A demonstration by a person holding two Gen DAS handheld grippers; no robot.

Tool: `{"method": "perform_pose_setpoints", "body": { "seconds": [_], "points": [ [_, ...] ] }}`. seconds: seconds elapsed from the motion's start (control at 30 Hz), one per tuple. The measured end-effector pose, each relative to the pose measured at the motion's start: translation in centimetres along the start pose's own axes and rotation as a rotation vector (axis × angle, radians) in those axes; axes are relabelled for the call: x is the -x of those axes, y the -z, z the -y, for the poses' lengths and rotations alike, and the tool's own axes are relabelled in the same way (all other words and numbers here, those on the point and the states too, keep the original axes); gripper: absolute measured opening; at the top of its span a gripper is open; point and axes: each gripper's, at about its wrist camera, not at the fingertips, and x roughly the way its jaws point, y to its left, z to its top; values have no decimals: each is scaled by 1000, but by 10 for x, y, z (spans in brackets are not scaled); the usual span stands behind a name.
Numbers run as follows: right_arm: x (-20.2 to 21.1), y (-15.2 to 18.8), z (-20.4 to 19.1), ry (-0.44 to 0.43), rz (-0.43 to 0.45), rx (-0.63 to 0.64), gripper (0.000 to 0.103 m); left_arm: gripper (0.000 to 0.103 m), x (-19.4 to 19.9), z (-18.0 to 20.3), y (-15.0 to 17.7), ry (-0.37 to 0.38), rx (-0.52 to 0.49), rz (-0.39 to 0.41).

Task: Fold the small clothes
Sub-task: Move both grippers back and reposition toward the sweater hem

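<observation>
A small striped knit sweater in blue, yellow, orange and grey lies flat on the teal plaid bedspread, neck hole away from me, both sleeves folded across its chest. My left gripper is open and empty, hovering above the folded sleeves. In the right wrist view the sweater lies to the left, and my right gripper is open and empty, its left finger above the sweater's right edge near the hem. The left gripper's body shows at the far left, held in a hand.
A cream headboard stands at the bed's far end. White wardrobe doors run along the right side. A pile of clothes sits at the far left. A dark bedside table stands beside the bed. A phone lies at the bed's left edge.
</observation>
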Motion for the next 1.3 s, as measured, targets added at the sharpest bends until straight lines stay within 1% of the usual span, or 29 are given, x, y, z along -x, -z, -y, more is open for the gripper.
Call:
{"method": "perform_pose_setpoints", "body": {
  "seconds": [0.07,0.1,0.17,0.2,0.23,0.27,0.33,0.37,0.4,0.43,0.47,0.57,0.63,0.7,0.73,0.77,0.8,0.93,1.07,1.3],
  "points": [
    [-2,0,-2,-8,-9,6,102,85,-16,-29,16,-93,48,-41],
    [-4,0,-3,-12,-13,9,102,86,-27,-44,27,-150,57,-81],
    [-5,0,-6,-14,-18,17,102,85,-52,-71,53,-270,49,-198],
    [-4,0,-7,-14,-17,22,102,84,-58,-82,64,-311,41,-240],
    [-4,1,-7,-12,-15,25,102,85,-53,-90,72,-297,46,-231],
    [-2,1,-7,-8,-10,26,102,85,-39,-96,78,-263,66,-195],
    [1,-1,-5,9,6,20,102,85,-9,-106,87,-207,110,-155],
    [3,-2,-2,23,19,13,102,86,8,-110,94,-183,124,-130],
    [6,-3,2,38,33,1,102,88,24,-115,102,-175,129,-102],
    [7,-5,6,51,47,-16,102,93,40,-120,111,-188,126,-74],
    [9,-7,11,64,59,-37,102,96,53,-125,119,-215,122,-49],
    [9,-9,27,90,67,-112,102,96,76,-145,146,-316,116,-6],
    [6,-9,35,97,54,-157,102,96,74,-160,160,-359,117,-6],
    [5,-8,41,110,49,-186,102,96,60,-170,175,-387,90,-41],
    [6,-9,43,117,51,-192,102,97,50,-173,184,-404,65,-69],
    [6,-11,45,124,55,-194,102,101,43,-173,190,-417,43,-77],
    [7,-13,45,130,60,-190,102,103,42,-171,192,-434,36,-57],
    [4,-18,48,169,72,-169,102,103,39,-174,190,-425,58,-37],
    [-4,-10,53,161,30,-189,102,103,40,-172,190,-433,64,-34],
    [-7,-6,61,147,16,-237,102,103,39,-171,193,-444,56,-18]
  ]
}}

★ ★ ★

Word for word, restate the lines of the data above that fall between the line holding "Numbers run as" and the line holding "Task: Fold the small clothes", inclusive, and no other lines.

→ RESPONSE:
Numbers run as follows: right_arm: x (-20.2 to 21.1), y (-15.2 to 18.8), z (-20.4 to 19.1), ry (-0.44 to 0.43), rz (-0.43 to 0.45), rx (-0.63 to 0.64), gripper (0.000 to 0.103 m); left_arm: gripper (0.000 to 0.103 m), x (-19.4 to 19.9), z (-18.0 to 20.3), y (-15.0 to 17.7), ry (-0.37 to 0.38), rx (-0.52 to 0.49), rz (-0.39 to 0.41).

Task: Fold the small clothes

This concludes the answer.